Только что отделив безусловную деятельность полагания от работы индивидуально-материальной самости, этим суждением философ тут же предоставляет читателю и критику кажимость права опять отождествить их. Однако уже в пределах первой фихтевской системы основание говорить в данной связи о «своем Я», «своем самосознании» перестает казаться настолько очевидным. Чтобы прояснить это обстоятельство, обратимся сначала к замечаниям философа о той системе, которой наукоучение себя контрастно противопоставляет: о спинозизме.

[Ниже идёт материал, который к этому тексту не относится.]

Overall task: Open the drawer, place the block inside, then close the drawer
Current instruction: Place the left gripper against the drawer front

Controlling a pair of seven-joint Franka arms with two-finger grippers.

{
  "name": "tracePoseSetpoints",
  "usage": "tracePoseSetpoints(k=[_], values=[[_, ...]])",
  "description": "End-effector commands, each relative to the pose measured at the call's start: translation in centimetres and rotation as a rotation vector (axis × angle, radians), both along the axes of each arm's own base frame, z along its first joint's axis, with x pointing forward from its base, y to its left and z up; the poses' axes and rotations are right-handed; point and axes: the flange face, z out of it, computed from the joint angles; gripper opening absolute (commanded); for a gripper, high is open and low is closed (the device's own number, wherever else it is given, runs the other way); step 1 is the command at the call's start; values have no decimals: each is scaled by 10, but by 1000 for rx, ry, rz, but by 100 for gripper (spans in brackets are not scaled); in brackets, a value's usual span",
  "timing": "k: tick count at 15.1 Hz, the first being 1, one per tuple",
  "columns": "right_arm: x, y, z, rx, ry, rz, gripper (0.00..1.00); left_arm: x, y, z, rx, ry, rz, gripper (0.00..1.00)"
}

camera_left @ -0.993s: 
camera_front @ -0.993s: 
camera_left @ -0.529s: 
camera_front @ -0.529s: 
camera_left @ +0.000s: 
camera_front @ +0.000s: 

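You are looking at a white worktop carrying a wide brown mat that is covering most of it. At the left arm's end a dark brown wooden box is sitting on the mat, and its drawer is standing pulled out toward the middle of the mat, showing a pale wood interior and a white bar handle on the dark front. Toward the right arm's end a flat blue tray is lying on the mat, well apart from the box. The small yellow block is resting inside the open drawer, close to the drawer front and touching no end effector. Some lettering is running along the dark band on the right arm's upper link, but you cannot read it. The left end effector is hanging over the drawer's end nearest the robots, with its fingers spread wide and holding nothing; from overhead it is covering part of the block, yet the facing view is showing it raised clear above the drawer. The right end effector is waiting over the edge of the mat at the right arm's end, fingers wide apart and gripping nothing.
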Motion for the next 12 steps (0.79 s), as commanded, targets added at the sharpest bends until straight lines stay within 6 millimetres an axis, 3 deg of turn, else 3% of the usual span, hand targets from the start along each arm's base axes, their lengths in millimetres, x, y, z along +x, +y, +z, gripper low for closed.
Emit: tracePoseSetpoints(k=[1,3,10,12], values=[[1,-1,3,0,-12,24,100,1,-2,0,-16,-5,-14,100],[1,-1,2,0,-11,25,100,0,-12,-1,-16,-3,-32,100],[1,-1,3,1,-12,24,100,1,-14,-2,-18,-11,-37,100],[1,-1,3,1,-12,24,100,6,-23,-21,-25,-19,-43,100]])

Отступление о Спинозе: слишком чистый абсолютный субъект

В наукоучении Фихте дух изначально, до всякого построения «практической философии», есть не чистое мышление, но прежде всего чистый акт; и он таков здесь потому, что таковым изначально мыслится абсолютный субъект-объект, абсолютное Я, как субъект и деятель во всяком полагании вообще. Поэтому очень показательно, что в порядке исторического примечания в связи с этим говорит Фихте о системе философии, принципиально «переступающей за пределы “Я есмь”» (Фихте 1993б, 84) — о системе спинозизма.

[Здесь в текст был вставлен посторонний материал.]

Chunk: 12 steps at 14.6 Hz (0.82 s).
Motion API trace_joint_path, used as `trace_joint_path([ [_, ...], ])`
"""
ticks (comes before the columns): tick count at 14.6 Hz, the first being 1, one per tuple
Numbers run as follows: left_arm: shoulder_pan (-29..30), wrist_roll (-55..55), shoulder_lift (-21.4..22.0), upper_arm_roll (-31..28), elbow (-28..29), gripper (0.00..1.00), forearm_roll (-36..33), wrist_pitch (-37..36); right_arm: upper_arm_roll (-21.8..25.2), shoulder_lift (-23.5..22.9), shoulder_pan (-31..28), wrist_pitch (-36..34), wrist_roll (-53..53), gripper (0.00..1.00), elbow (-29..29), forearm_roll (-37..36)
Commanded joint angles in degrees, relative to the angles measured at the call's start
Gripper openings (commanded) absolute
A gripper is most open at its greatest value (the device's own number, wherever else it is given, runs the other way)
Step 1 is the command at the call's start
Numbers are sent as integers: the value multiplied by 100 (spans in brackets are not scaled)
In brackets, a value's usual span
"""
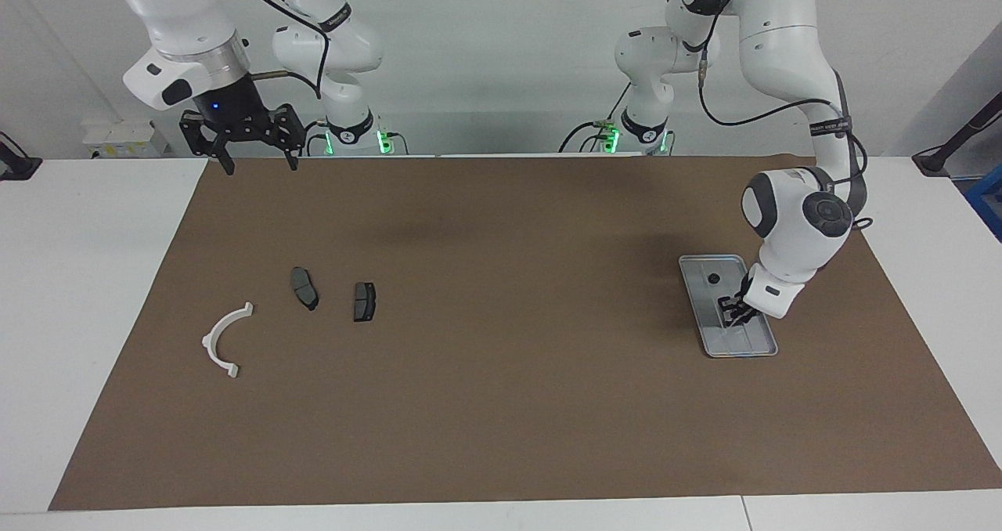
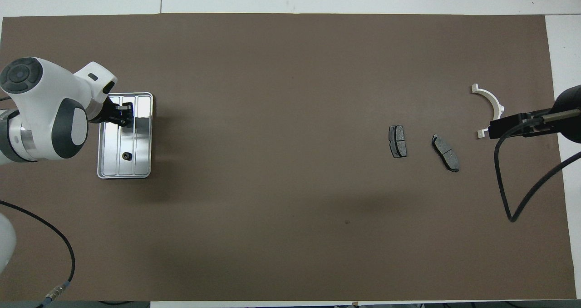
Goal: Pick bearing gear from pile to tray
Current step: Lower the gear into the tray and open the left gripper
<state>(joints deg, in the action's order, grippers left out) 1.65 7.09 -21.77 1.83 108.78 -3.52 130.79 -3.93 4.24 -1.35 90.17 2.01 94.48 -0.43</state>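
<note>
The left gripper (image 1: 734, 312), low in the tray (image 1: 751, 348) at the frame's right, may hold a bearing gear; I cannot tell. Releasing too high could bounce it against the black round piece (image 1: 713, 279). The right gripper (image 1: 257, 159) waits spread, upper left, above the pile (image 1: 305, 288).

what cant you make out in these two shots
- Left tool down in the tray: too small in both views to tell whether it holds a part.
- Small black round piece in the tray: too small to identify.
- Right tool: in the overhead view, cut off by the edge.
</note>
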Motion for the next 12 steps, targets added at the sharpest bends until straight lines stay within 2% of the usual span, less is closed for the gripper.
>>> trace_joint_path([
  [1,81,-67,252,72,319,0,0,131,15,-178,-50,-26,186,100,-87,26],
  [4,89,-76,270,72,329,0,315,131,15,-47,-41,-26,186,100,-70,26],
  [7,81,-76,305,72,468,1,334,218,-3,-29,-50,-17,177,100,-70,35],
  [8,81,-85,331,72,556,12,334,314,-12,-29,-50,-17,177,100,-70,26],
  [9,89,-85,340,72,609,48,334,394,-12,-29,-50,-17,177,100,-61,35],
  [10,89,-94,340,63,601,99,334,403,-12,-20,-50,-8,177,100,-52,35],
  [12,72,-85,340,72,374,100,334,255,-12,-20,-50,18,177,100,-52,35],
])
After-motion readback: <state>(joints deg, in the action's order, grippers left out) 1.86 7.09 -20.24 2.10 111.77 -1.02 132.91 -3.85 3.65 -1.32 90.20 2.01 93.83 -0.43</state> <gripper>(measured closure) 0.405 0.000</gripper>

Спиноза различает чистое и эмпирическое сознание; чистое сознание он приписывает Богу. Но взятое в своей отдельности чистое сознание, абсолютный субъект, не достигающий никакой мысли о себе самом как сущем, т. е. не приходящий к какой-либо объективации себя, «никогда не достигает сознания» (ibid.). Поэтому спинозовский Бог, говорит Фихте, «никогда не сознает себя» (ibid.). Бог Спинозы, который есть одновременно субстанция всего реального и в этом качестве «основание единства сознания», определяет сознание с точки зрения как формы, так и материи его единства (Фихте 1993б, 106). Как таковой, согласно Фихте, он не более чем теоретический постулат, ибо Спиноза не дает рационального ответа на вопрос о том, чем обоснована необходимость самой этой субстанции, и просто постулирует ее (ibid.). Между тем для разрешения стоявшей перед Спинозой задачи так далеко идти нет надобности: уже «данное в эмпирическом сознании чистое сознание» (Фихте 1993б, 84), или единство, данное в сознании (Фихте 1993б, 106), есть факт опыта. Спиноза же перескакивает этот факт опыта и конструирует чистое сознание абсолютного субъекта без объекта, пребывая в уверенности, что «устанавливает нечто действительно данное» (Фихте 1993б, 84), т. е. что он строит учение о реальности Бога, тогда как на самом деле «он устанавливал лишь некий скрытый, но навсегда недостижимый идеал» (ibid.). Философская теология Спинозы и спинозизма вообще, по оценке Фихте, есть не действительная философская теология, но только идеализация философско-богословского построения. Философия Спинозы в ее целом трансцендентна, она «находится в такой сфере, куда разум не может за ней следовать» (ibid.); Спиноза аргументирует, будучи движим не теоретическими доводами, но только сугубо практической потребностью (ibid.). Однако в пределах своих предпосылок такая философия совершенно последовательна и неопровержима: если в основоположении системы философии подменить безусловный акт полагания чистой мыслью о существующем, можно прийти только к спинозизму. Альтернативы здесь решительно не дано, поскольку, согласно Фихте, есть вообще только две последовательные системы философии: спинозизм, переходящий границу (акта и существования), и критицизм, признающий ее (Фихте 1993б, 84–85).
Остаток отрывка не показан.